Zhaiya Township (寨牙乡) is a rural township in Jingzhou Miao and Dong Autonomous County, Hunan, China. As of the 2017 census it had a population of 7,756 and an area of 136.4 km2. It is surrounded by Wenxi Township on the north, Quyang Town on the west, Suining County on the east, and Xikou Town of Tongdao County on the south.

==History==
In March 1985, the Zhaiya Dong and Miao Ethnics Township was established. In July 1987 it was renamed "Zhaiya Township".

==Geography==
The Laoya Stream (老鸦溪), a tributary of the Qujiang River (渠江), winds through the township.

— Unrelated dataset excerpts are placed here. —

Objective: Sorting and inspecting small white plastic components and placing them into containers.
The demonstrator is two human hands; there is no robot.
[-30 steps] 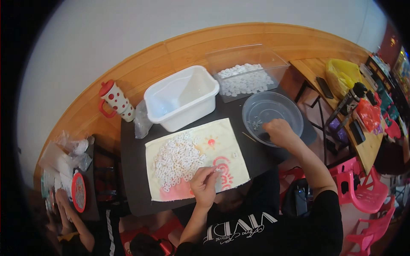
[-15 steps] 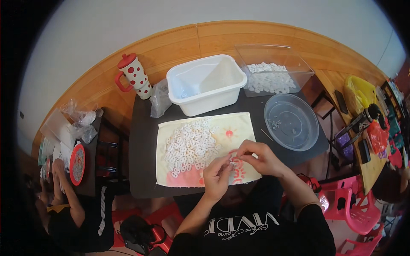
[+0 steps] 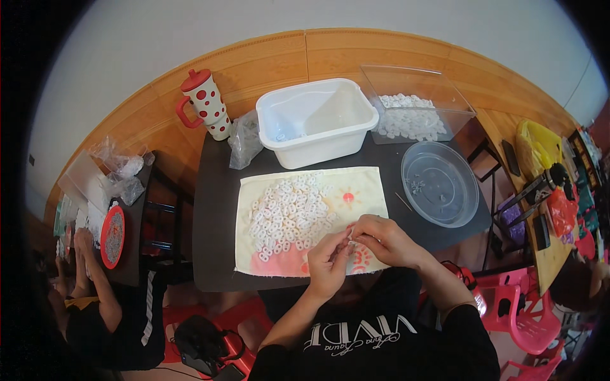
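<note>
A dark surface [image 3: 216,209] stands against a wood-panelled wall [image 3: 305,57]. On it lies a pale cloth [image 3: 368,190] covered with small white rings [image 3: 289,213]. Both hands meet over the cloth's near edge: the left hand [image 3: 327,263] and right hand [image 3: 384,240] have their fingers pinched together on one small white piece [image 3: 349,236]. Behind sit a white tub [image 3: 318,120], a clear bowl [image 3: 440,184] and a spotted red mug [image 3: 204,103]. Red plastic chairs [image 3: 521,311] stand at the right.
</note>
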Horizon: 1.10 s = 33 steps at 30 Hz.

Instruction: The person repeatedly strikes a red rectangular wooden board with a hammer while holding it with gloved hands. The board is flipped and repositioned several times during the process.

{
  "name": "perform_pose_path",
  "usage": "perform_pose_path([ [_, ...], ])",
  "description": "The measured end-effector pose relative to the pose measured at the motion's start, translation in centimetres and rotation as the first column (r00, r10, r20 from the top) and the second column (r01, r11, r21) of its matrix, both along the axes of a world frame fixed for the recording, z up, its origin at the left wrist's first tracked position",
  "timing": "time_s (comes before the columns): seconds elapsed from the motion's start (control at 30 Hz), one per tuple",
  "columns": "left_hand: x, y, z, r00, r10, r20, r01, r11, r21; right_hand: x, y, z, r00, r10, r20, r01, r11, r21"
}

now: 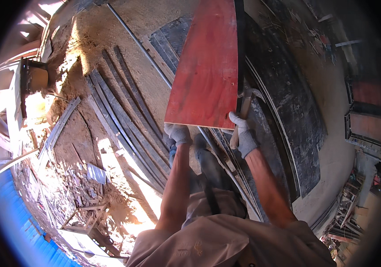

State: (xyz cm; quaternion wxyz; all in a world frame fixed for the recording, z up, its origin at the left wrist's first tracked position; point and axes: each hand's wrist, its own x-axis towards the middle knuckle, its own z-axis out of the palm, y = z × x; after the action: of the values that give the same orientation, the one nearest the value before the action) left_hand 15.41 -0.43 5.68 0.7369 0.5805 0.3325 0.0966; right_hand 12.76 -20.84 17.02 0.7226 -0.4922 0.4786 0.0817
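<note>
A long red plywood panel (pixel 206 71) stretches away from me, its near edge just beyond my hands. My left hand (pixel 178 133), in a grey-white knit glove, grips the panel's near left corner, with its fingers partly hidden beneath. At the near right corner my right hand (pixel 245 137), gloved the same way, is closed on a claw hammer (pixel 246 107) with a wooden handle. Its thumb presses on the panel's corner, while its other fingers are mostly out of sight. The hammer head lies by the panel's dark right edge.
Dark boards (pixel 284 102) lie stacked to the right. Long timber strips (pixel 128 120) rest on the dirt floor at left. A metal pole (pixel 139 44) runs under the panel. Wood scraps (pixel 83 182) litter the lower left, near a small wooden frame (pixel 90 222).
</note>
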Motion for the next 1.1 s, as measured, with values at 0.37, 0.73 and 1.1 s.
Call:
perform_pose_path([
  [0.37,0.2,0.5,0.2,0.809,-0.016,-0.588,0.471,0.616,0.631,-0.3,4.4,2.6,0.998,-0.021,0.056,0.020,1.000,0.022],
  [0.73,2.5,6.3,4.2,0.982,-0.035,-0.183,0.143,0.771,0.620,-0.2,9.2,4.2,0.993,-0.100,0.057,0.093,0.989,0.111],
  [1.1,3.0,11.2,4.4,0.958,-0.286,-0.025,0.183,0.540,0.821,0.0,11.8,6.9,0.954,-0.291,0.068,0.270,0.938,0.215],
])
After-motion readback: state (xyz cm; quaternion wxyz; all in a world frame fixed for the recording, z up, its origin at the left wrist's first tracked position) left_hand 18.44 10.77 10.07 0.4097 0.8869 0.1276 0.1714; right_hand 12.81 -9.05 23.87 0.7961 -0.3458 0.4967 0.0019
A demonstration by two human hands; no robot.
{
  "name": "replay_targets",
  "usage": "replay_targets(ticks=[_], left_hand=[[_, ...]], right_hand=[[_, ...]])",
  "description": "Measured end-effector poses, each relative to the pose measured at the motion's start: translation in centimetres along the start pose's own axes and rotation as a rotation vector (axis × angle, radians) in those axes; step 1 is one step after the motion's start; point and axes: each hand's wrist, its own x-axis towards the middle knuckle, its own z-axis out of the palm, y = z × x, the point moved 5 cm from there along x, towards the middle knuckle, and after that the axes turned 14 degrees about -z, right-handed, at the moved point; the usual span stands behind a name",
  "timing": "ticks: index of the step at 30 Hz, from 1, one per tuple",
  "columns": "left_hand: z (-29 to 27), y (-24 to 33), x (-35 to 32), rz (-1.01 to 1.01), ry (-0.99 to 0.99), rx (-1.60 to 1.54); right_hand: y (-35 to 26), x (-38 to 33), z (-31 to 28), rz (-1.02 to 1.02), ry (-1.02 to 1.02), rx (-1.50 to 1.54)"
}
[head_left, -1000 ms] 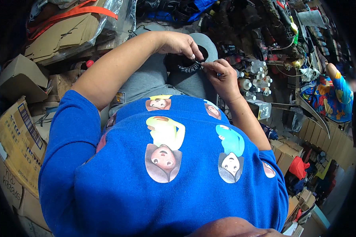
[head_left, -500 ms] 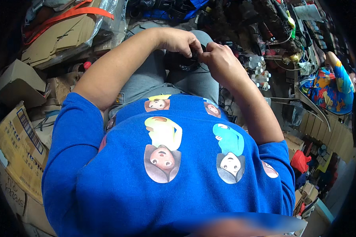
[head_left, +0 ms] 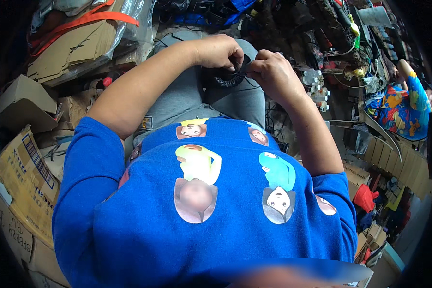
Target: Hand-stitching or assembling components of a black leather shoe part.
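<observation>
A black item (head_left: 228, 80) with a ridged, curved edge rests on my lap between my knees; its kind cannot be made out. The bent fingers of my left hand (head_left: 218, 52) close on its far rim. Just to the right, my right hand (head_left: 273, 72) is closed in a pinch beside the item's right edge. What the right fingertips hold is too small to tell. Thin dark strands show by the item's right side, below that hand. Beneath it all are my grey trousers (head_left: 175, 98).
Flattened cardboard (head_left: 77, 48) with an orange strap lies at the far left, above an open box (head_left: 25, 103). Dark shoes (head_left: 221, 10) sit on blue material at the far side. Small bottles (head_left: 317, 86) and tangled cords stand right. Another person's colourful sleeve (head_left: 417, 96) shows farther right.
My hands have drawn slightly apart, the right one shifting right and a little nearer. More of the black item's ridged edge now shows between them.
</observation>
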Motion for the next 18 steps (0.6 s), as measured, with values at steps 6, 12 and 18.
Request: replay_targets(ticks=[6,12,18], left_hand=[[0.4,-0.4,0.1,0.048,0.047,-0.131],[-0.9,-0.2,-3.0,0.089,0.331,0.006],[-1.2,-1.6,-8.5,-0.122,0.364,0.234]], right_hand=[[-0.3,0.4,1.7,-0.081,0.048,0.035],[3.6,-2.9,3.5,0.244,0.182,0.749],[1.7,-3.6,3.4,0.048,0.178,0.431]])
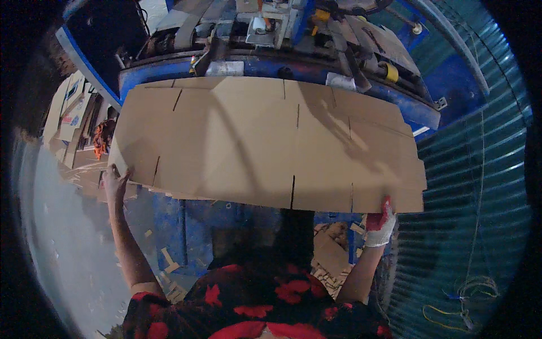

The highest point in the township and the whole county is Mount Qingdian (青靛山) which stands 1176 m above sea level. The second highest point in the township is Mount Yanjingtou (盐井头), which, at 1062 m above sea level.

The whole township has a mild climate and distinct seasons. It belongs to the subtropical monsoon humid climate zone. There is no heat in summer and no severe cold in winter.

==Economy==
The township's economy is based on nearby mineral resources and agricultural resources. Mineral resources include gold, copper, manganese and oil. Fruits include walnut and kiwifruit.

==Transportation==
The Provincial Highway S221 passes across the township northwest to east.

The G65 Baotou–Maoming Expressway is a northwest–southeast highway in the township.

==Attractions==
The Guihua Bridge (桂花桥 (Osmanthus Bridge)) is an 18th-century bridge in the township. It was built in the Qianlong period (1736-1795) of the Qing dynasty (1644-1911).